▸ **PROBLEM DETAILS**
Below are the entries; give again exactly the lines from the one mentioning "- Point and" through the one mentioning "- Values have", inclusive.

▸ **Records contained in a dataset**

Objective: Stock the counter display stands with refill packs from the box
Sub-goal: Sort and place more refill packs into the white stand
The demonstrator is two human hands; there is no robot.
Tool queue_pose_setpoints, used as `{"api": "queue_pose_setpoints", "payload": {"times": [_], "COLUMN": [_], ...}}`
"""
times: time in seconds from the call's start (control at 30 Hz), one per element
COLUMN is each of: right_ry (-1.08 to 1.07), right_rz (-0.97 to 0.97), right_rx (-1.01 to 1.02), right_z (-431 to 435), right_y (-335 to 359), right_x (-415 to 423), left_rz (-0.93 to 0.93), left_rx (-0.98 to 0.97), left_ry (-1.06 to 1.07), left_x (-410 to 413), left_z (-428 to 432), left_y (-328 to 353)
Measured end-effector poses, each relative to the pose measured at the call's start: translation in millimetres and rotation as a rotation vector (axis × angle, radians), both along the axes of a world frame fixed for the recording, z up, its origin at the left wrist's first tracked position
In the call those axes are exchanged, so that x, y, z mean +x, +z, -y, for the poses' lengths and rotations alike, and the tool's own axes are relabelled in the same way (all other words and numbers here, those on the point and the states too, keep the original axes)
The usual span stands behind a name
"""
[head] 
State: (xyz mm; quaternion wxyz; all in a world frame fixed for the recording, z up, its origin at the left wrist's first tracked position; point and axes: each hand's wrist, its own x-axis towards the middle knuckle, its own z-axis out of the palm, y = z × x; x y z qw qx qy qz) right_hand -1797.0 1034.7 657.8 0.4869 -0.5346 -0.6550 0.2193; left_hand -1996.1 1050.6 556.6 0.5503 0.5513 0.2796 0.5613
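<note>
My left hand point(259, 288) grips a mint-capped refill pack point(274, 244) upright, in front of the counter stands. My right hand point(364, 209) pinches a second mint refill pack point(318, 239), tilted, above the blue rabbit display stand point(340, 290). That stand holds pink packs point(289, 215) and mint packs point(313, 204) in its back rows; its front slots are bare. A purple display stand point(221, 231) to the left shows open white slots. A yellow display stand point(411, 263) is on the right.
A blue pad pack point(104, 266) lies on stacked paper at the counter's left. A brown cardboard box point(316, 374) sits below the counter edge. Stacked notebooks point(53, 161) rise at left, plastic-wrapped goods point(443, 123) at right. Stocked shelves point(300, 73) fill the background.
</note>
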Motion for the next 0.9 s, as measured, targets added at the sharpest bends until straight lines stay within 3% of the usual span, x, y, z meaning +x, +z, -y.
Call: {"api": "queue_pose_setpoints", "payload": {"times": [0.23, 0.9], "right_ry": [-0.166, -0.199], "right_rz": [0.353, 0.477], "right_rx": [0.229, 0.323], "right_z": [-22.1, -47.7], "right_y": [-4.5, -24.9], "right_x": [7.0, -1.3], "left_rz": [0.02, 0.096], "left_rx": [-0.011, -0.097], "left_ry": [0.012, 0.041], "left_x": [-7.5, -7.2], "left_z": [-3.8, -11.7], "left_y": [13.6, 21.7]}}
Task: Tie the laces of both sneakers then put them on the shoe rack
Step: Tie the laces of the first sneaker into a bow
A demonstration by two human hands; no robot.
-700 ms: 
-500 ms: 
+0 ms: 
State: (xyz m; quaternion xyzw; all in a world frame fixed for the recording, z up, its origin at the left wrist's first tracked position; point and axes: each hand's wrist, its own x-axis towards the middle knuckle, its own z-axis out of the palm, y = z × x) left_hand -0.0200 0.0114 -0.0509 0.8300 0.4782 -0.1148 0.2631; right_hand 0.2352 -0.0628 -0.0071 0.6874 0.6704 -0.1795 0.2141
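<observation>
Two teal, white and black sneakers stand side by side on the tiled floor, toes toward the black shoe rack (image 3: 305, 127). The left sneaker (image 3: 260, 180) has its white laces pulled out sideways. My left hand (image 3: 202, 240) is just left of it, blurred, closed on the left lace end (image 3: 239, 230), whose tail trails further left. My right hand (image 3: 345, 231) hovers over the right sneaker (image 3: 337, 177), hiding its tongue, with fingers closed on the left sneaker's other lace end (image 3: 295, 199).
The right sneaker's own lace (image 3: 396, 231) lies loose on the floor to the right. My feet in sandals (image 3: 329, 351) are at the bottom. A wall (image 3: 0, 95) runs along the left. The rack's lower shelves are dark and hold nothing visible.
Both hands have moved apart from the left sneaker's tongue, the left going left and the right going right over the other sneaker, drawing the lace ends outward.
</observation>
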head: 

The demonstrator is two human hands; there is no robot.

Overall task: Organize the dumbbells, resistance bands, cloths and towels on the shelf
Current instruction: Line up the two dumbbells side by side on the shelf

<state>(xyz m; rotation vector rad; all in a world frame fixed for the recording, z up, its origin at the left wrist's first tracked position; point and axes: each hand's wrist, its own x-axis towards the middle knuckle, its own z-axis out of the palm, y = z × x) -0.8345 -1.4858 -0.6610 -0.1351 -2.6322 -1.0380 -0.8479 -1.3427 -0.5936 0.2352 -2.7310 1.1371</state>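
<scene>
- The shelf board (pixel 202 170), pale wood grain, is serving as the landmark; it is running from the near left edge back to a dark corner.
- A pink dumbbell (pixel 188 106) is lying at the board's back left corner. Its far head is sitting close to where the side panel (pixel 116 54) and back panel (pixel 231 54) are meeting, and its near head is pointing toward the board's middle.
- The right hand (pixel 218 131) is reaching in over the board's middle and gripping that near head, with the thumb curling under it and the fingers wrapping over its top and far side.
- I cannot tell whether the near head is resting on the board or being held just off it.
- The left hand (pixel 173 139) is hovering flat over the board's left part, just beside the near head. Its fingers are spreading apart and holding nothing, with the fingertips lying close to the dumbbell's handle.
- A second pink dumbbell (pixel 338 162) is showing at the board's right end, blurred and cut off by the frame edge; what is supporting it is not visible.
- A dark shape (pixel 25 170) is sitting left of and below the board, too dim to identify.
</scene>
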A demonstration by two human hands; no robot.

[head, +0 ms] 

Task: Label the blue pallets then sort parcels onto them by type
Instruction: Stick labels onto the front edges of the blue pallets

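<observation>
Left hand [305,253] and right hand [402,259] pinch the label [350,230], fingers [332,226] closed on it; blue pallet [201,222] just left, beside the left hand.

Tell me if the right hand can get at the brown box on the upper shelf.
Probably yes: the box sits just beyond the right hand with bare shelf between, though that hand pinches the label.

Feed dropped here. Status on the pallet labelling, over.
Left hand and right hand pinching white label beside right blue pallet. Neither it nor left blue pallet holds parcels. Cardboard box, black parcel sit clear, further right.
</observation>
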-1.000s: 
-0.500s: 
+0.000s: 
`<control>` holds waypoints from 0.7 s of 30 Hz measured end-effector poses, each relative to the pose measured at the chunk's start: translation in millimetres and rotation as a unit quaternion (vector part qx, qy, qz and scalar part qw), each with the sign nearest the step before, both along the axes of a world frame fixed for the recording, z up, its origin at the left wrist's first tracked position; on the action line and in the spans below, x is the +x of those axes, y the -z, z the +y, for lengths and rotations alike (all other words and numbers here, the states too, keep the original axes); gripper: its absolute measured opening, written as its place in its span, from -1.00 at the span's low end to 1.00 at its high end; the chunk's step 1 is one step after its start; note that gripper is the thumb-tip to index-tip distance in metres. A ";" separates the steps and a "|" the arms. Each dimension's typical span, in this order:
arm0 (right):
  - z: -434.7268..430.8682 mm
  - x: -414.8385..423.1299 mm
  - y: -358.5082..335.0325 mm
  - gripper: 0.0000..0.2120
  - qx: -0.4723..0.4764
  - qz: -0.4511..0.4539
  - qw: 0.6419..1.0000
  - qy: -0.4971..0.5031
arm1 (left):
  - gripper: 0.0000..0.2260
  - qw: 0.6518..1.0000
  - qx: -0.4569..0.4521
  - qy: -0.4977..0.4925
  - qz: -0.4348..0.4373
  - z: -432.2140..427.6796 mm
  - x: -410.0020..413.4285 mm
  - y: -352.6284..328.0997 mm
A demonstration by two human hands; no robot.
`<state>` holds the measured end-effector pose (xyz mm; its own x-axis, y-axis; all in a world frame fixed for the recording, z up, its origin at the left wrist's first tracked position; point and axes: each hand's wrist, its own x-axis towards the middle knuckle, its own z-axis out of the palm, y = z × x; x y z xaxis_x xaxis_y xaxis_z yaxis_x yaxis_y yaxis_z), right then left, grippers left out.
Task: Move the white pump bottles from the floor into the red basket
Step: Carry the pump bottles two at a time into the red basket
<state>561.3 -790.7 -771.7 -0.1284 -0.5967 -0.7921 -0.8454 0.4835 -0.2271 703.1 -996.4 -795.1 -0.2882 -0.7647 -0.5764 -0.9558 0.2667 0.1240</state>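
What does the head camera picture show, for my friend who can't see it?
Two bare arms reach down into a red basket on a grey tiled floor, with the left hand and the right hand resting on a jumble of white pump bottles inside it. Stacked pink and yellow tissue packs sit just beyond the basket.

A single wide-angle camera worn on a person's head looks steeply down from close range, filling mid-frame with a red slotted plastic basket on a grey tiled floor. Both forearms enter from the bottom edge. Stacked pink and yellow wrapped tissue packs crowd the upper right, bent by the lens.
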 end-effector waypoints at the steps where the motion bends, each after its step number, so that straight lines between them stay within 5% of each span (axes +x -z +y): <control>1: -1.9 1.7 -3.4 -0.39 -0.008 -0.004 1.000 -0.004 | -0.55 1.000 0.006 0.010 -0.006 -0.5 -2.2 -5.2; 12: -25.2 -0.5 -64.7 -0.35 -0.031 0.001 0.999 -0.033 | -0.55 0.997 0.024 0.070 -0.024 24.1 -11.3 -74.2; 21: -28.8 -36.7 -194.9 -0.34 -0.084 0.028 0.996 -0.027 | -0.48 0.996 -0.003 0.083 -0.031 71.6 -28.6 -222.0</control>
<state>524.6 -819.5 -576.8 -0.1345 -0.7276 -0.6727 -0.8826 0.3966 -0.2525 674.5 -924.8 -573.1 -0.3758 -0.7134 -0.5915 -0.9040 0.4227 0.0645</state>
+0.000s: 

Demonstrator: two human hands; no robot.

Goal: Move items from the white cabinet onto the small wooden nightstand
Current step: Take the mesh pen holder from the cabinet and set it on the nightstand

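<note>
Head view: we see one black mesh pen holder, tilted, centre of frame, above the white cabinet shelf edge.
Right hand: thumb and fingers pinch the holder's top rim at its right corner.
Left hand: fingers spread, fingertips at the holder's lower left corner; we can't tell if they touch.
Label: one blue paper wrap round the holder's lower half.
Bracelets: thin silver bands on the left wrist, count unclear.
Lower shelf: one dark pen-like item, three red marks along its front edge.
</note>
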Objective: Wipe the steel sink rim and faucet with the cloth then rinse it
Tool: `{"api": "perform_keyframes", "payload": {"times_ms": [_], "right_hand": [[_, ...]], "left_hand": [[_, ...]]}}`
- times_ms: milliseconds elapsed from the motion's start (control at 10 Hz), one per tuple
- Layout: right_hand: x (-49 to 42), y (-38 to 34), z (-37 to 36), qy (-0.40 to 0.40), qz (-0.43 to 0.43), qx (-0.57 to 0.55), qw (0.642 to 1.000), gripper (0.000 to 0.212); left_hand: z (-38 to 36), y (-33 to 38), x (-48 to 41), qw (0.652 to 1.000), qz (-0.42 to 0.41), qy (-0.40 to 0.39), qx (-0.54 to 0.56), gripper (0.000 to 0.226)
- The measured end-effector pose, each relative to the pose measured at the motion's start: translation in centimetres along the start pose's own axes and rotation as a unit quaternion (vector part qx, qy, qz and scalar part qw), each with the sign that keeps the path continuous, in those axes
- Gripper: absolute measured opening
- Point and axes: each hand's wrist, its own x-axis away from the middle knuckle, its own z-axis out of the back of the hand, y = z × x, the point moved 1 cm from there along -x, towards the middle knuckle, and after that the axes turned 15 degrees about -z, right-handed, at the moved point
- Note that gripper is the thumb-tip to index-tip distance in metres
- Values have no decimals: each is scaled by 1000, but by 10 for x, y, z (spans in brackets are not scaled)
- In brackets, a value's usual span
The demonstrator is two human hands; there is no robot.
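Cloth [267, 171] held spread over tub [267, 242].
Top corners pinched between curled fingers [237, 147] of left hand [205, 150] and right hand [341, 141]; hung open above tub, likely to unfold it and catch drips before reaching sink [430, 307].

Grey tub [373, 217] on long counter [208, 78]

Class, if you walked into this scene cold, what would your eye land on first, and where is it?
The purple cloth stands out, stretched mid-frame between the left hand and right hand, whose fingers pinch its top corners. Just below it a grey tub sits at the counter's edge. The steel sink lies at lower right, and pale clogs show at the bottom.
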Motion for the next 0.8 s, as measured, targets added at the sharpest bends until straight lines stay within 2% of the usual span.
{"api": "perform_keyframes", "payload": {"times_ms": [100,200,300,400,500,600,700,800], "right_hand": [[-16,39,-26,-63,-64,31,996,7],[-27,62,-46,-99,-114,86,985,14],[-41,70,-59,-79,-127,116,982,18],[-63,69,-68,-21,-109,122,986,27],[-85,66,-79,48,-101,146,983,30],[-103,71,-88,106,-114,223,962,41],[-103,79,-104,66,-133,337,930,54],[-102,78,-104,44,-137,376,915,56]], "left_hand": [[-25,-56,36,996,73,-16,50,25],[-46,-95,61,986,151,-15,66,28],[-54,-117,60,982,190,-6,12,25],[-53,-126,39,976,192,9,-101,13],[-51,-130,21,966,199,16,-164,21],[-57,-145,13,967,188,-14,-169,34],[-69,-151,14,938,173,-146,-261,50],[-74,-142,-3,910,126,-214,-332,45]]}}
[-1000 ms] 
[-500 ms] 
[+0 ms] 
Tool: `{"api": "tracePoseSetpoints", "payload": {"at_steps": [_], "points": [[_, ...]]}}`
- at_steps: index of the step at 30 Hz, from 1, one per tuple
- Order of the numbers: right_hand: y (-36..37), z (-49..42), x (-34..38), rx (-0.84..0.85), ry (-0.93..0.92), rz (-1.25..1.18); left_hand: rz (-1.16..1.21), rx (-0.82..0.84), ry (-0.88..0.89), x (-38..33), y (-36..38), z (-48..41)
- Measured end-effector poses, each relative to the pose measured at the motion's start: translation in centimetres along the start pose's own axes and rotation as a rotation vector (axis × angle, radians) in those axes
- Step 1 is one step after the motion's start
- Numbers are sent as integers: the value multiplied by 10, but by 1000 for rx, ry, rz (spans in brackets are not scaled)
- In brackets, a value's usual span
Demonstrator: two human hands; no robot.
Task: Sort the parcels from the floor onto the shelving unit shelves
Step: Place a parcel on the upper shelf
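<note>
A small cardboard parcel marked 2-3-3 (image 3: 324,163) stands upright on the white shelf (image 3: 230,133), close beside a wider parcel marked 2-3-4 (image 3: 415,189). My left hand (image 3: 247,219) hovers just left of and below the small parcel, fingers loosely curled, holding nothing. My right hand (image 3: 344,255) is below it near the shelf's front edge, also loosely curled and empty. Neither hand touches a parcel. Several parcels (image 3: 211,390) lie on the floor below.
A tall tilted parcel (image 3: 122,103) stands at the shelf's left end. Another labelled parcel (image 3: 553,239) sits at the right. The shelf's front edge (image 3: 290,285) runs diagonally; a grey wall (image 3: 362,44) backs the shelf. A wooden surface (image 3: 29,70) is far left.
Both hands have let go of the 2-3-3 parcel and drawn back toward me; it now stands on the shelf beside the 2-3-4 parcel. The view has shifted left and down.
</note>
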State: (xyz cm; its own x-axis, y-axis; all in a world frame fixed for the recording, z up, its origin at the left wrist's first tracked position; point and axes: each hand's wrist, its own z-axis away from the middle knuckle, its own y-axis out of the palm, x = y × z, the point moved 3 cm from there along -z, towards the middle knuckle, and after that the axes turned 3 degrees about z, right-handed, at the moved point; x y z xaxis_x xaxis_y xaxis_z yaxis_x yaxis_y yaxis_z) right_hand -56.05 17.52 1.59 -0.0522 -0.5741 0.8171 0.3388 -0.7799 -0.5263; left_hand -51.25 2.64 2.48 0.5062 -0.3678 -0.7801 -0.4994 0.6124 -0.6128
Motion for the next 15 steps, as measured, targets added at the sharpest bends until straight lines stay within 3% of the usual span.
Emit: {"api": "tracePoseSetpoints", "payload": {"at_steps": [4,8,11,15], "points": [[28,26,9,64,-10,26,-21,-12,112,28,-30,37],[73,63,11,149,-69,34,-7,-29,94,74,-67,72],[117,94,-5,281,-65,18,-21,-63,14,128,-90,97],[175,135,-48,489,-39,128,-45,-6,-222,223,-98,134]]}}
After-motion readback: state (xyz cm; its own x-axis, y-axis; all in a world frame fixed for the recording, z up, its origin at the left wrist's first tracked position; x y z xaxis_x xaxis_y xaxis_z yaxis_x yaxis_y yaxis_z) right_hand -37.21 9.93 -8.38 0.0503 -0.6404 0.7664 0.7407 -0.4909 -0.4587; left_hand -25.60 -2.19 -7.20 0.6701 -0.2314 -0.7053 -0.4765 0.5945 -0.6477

▸ **EXERCISE RESPONSE**
- Point and axes: each hand's wrist, its own x-axis away from the middle knuckle, its own z-axis out of the back of the hand, y = z × x, the point moved 1 cm from there along -x, towards the middle knuckle, and after that the axes turned 15 degrees about -z, right-handed, at the moved point
- Note that gripper is the thumb-tip to index-tip distance in metres
- Values have no decimals: each is scaled by 1000, but by 10 for x, y, z (spans in brackets are not scaled)

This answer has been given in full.